= EXERCISE PROMPT =
So that the copy matches the original, retype each line of the material below exactly.

= AVAILABLE RECORDS =
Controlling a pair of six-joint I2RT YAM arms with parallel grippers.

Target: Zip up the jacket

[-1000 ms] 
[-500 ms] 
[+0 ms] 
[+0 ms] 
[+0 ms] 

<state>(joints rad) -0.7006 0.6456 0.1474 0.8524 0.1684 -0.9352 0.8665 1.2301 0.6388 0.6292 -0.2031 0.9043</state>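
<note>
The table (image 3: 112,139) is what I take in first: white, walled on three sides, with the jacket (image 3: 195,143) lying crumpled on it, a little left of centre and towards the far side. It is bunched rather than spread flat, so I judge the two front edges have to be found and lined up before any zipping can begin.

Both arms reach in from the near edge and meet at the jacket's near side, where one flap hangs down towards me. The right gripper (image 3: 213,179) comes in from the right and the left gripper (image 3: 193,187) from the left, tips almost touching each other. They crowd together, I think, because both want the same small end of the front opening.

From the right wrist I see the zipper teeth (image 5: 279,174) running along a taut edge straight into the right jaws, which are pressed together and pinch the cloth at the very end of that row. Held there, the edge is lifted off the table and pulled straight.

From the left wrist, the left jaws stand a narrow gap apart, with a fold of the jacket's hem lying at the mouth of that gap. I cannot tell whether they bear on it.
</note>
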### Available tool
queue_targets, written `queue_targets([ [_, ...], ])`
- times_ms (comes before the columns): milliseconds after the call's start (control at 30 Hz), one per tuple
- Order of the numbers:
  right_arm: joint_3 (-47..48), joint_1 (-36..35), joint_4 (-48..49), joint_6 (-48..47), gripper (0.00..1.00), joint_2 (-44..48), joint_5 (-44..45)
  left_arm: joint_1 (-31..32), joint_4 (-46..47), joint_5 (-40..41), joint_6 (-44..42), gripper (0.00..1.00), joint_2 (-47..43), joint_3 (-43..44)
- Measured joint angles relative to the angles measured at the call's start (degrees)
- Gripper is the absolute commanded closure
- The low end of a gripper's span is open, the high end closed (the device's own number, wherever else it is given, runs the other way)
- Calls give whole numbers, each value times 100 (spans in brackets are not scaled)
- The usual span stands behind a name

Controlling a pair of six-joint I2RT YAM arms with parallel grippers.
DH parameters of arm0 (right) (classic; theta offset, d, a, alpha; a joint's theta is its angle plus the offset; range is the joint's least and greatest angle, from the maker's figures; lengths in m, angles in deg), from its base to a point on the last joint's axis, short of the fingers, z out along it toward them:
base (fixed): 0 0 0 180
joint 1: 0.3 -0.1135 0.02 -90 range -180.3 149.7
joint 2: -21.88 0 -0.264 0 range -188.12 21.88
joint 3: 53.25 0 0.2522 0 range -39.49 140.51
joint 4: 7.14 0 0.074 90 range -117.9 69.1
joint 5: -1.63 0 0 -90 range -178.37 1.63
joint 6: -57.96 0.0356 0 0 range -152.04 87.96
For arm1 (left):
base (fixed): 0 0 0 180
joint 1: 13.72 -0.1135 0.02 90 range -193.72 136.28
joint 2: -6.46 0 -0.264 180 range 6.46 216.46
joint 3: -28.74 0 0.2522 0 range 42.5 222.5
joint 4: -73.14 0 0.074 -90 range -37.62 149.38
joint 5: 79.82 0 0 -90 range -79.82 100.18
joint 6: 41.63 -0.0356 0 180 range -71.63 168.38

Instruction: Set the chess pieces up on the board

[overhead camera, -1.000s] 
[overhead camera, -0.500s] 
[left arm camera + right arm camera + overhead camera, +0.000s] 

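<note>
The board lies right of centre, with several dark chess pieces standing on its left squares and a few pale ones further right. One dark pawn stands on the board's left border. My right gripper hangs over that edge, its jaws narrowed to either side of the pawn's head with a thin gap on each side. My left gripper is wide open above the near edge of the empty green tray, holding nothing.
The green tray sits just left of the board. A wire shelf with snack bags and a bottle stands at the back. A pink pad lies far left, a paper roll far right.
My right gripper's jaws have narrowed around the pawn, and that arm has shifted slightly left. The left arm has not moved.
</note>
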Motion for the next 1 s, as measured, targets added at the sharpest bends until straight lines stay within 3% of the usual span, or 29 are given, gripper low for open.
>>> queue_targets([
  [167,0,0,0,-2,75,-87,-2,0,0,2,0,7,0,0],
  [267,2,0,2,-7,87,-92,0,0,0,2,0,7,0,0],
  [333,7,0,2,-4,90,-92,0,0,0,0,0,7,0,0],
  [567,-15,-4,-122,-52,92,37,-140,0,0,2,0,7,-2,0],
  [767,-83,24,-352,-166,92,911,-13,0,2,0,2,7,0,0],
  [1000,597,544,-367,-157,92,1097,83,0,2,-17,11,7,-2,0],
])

= YOUR SOLUTION =
Controlling a pair of six-joint I2RT YAM arms with parallel grippers.

Target: Zip up the jacket

[-1000 ms] 
[-500 ms] 
[+0 ms] 
[+0 ms] 
[+0 ms] 

<state>(joints rad) -0.7006 0.6456 0.1474 0.8524 0.1684 -0.9352 0.8665 1.2301 0.6388 0.6292 -0.2031 0.9043</state>
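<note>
The table (image 3: 112,139) is what I take in first: white, walled on three sides, with the jacket (image 3: 195,143) lying crumpled on it, a little left of centre and towards the far side. It is bunched rather than spread flat, so I judge the two front edges have to be found and lined up before any zipping can begin.

Both arms reach in from the near edge and meet at the jacket's near side, where one flap hangs down towards me. The right gripper (image 3: 213,179) comes in from the right and the left gripper (image 3: 193,187) from the left, tips almost touching each other. They crowd together, I think, because both want the same small end of the front opening.

From the right wrist I see the zipper teeth (image 5: 279,174) running along a taut edge straight into the right jaws, which are pressed together and pinch the cloth at the very end of that row. Held there, the edge is lifted off the table and pulled straight.

From the left wrist, the left jaws stand a narrow gap apart, with a fold of the jacket's hem lying at the mouth of that gap. I cannot tell whether they bear on it.
</note>
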### Available tool
queue_targets, written `queue_targets([ [_, ...], ])`
- times_ms (comes before the columns): milliseconds after the call's start (control at 30 Hz), one per tuple
- Order of the numbers:
  right_arm: joint_3 (-47..48), joint_1 (-36..35), joint_4 (-48..49), joint_6 (-48..47), gripper (0.00..1.00), joint_2 (-44..48), joint_5 (-44..45)
  left_arm: joint_1 (-31..32), joint_4 (-46..47), joint_5 (-40..41), joint_6 (-44..42), gripper (0.00..1.00), joint_2 (-47..43), joint_3 (-43..44)
- Measured joint angles relative to the angles measured at the call's start (degrees)
- Gripper is the absolute commanded closure
- The low end of a gripper's span is open, the high end closed (the device's own number, wherever else it is given, runs the other way)
- Calls give whole numbers, each value times 100 (spans in brackets are not scaled)
- The usual span stands behind a name

Controlling a pair of six-joint I2RT YAM arms with parallel grippers.
DH parameters of arm0 (right) (classic; theta offset, d, a, alpha; a joint's theta is its angle plus the offset; range is the joint's least and greatest angle, from the maker's figures; lengths in m, angles in deg), from its base to a point on the last joint's axis, short of the fingers, z out along it toward them:
base (fixed): 0 0 0 180
joint 1: 0.3 -0.1135 0.02 -90 range -180.3 149.7
joint 2: -21.88 0 -0.264 0 range -188.12 21.88
joint 3: 53.25 0 0.2522 0 range -39.49 140.51
joint 4: 7.14 0 0.074 90 range -117.9 69.1
joint 5: -1.63 0 0 -90 range -178.37 1.63
joint 6: -57.96 0.0356 0 0 range -152.04 87.96
For arm1 (left):
base (fixed): 0 0 0 180
joint 1: 13.72 -0.1135 0.02 90 range -193.72 136.28
joint 2: -6.46 0 -0.264 180 range 6.46 216.46
joint 3: -28.74 0 0.2522 0 range 42.5 222.5
joint 4: -73.14 0 0.074 -90 range -37.62 149.38
joint 5: 79.82 0 0 -90 range -79.82 100.18
joint 6: 41.63 -0.0356 0 180 range -71.63 168.38

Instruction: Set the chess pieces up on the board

[overhead camera, -1.000s] 
[overhead camera, -0.500s] 
[left arm camera + right arm camera + overhead camera, +0.000s] 

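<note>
The board lies right of centre, with several dark chess pieces standing on its left squares and a few pale ones further right. One dark pawn stands on the board's left border. My right gripper hangs over that edge, its jaws narrowed to either side of the pawn's head with a thin gap on each side. My left gripper is wide open above the near edge of the empty green tray, holding nothing.
The green tray sits just left of the board. A wire shelf with snack bags and a bottle stands at the back. A pink pad lies far left, a paper roll far right.
My right gripper's jaws have narrowed around the pawn, and that arm has shifted slightly left. The left arm has not moved.
</note>
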Motion for the next 1 s, as measured, targets added at the sharpest bends until straight lines stay within 3% of the usual span, or 29 are given, gripper low for open.
>>> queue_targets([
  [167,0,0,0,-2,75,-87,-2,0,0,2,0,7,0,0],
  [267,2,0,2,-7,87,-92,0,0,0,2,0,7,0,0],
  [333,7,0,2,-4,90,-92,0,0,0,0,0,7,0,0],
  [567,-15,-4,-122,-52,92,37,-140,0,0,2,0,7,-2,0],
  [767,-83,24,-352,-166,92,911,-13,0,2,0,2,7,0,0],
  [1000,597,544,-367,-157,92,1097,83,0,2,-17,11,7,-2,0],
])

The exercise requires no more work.